Diria que dadas as circunstâncias actuais de Portugal e do Mundo, e nunca foi tão premente ter diversos media a abraçarem profundamente uma relevância política, permitindo que as suas narrativas façam o público pensar, de alguma forma.
Por vezes vemos essa carga política em jogos que nem esperaríamos encontrar, e essa foi exactamente a minha surpresa quando o Leonel me falou da série Trails (Kisei no original japonês), uma sub-série do universo The Legends of Heroes, criada pela Nihon Falcon.
Em Daybreak fomos apresentados à República de Calvard, um país em rápida modernização após um período de turbulência política que é o palco da série. O protagonista, Van Arkride, é um Spriggan, uma espécie de detective mercenário que opera nas sombras da sociedade, um trabalho que o vai colocar em rota de colisão com a organização criminosa Almata, que deseja desestabilizar a nação para alcançar os seus próprios objectivos.
O que podem sentir aqui com esta descrição é apenas a ponta do véu que me surpreendeu quando contactei com Trails pela primeira vez, e algo que existe neste arco intitulado Daybreak: a presença de temas de corrupção, identidade e as consequências do progresso desenfreado.
Trails through Daybreak II retoma a narrativa um ano após os eventos do primeiro jogo, já com a queda de Almata, e com Calvard a desfrutar de uma paz temporária.

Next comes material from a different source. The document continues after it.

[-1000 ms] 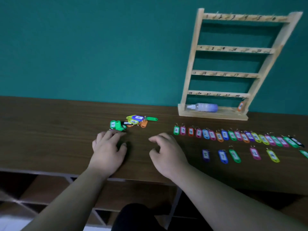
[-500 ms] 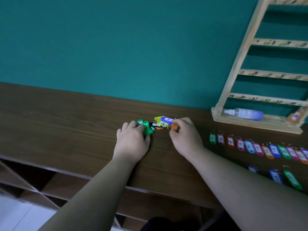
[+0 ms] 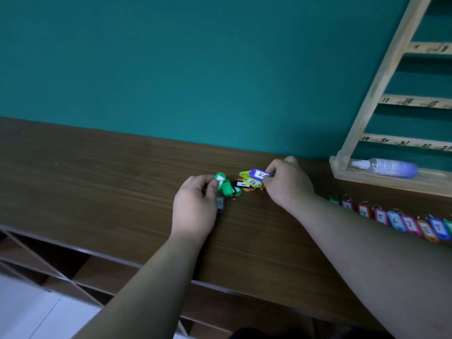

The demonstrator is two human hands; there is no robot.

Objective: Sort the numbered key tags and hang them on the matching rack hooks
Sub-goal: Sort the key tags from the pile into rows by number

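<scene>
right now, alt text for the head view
A left hand pinches a green tag and a right hand a purple tag at a pile of key tags on a brown table. A row of numbered tags and a wooden rack sit to the right.

Both your hands are at the loose pile of key tags [image 3: 241,184] on the wooden table [image 3: 97,179].
Your left hand [image 3: 195,206] pinches a green tag [image 3: 219,181], and a dark red tag [image 3: 220,204] lies flat just beside its fingers. Your right hand [image 3: 288,184] pinches the ring end of a purple tag [image 3: 259,174] lying on a yellow tag [image 3: 252,182]. Off to your right, a row of numbered tags [image 3: 396,220] lies near the wooden rack [image 3: 381,77], whose base holds a bottle [image 3: 386,167] on its side.
</scene>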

Mas essa tranquilidade, como disse, era temporária, e é subitamente abalada quando uma unidade especial do Departamento Central de Inteligência é encontrada massacrada na capital, Edith. Este massacre desencadeia uma série de eventos que envolvem diversas facções de Calvard, desde a polícia local até guildas de bracers e outras organizações subterrâneas.
Van Arkride e os seus companheiros assumem como missão a investigação do misterioso e sangrento massacre, conduzindo-os a áreas sombrias de Edith onde descobrem tecnologias avançadas e experiências pouco éticas que desafiam a compreensão comum.
Já que a tónica de Trails se alicerça em temas políticos, a narrativa aprofunda-se em volta de conspirações governamentais, conflitos entre facções e a luta pelo poder numa sociedade em rápida transformação, e onde o abismo de classe se vai aprofundando. E, do lado de cá do ecrã, testemunhamos o desenvolvimento dos personagens principais enquanto enfrentam dilemas morais e desafios pessoais que vão abalar os seus próprios posicionamentos políticos
Tudo isto numa teia intrincada de intriga política, mantendo a tradição da série em oferecer-nos enredos profundos.
Se para mim (e acredito que para milhares à volta do mundo) o ponto alto de qualquer jogo Trials é o seu abraço profundo a temas políticos com a sua história, mas há que fazer jus ao sistema de combate, e a forma exímia como ele mantém uma grande qualidade na mistura entre acção em tempo real e batalhas por turnos, uma característica introduzida no título anterior.
Mas é este sistema que é de alguma forma expandido com novas mecânicas, como Quick Arts, Cross Charge e EX-Skills, que por sua vez adicionam profundidade às batalhas, permitindo-nos estratégias diferentes interligadas com o nosso estilo pessoal de jogo.
Somemos a isso o conjunto de mini-jogos que enriquecem este mundo, como a pesca (uma actividade que procuro em todos os jogos), o jogo de cartas Seven Hearts ou o basquetebol, permitindo-nos distracções in-game que quase suavizam o tom mais sério do enredo.
A direcção de arte é coesa e está no patamar elevado de qualidade da excelente abordagem à la anime que as produções da Nihon Falcom e a NIS America nos trazem, sem nunca desiludir, e que nos mantêm visualmente interessados ao longo das largas dezenas de horas que o jogo possui.
The Legend of Heroes: Trails through Daybreak II é mais um degrau sólido de uma série que nunca desilude, e que não só oferece uma experiência familiar para os fãs da série, como sinto ser capaz de permitir que alguns jogadores o tomem como uma porta de entrada para um universo que está a chegar às 14 iterações. Mas que conta, para surpresa de quem aqui chegar pela primeira vez, com um tom diferente de muitos JRPGs: a história tem uma carga política e social como penso nenhuma outra série nipónica possuir.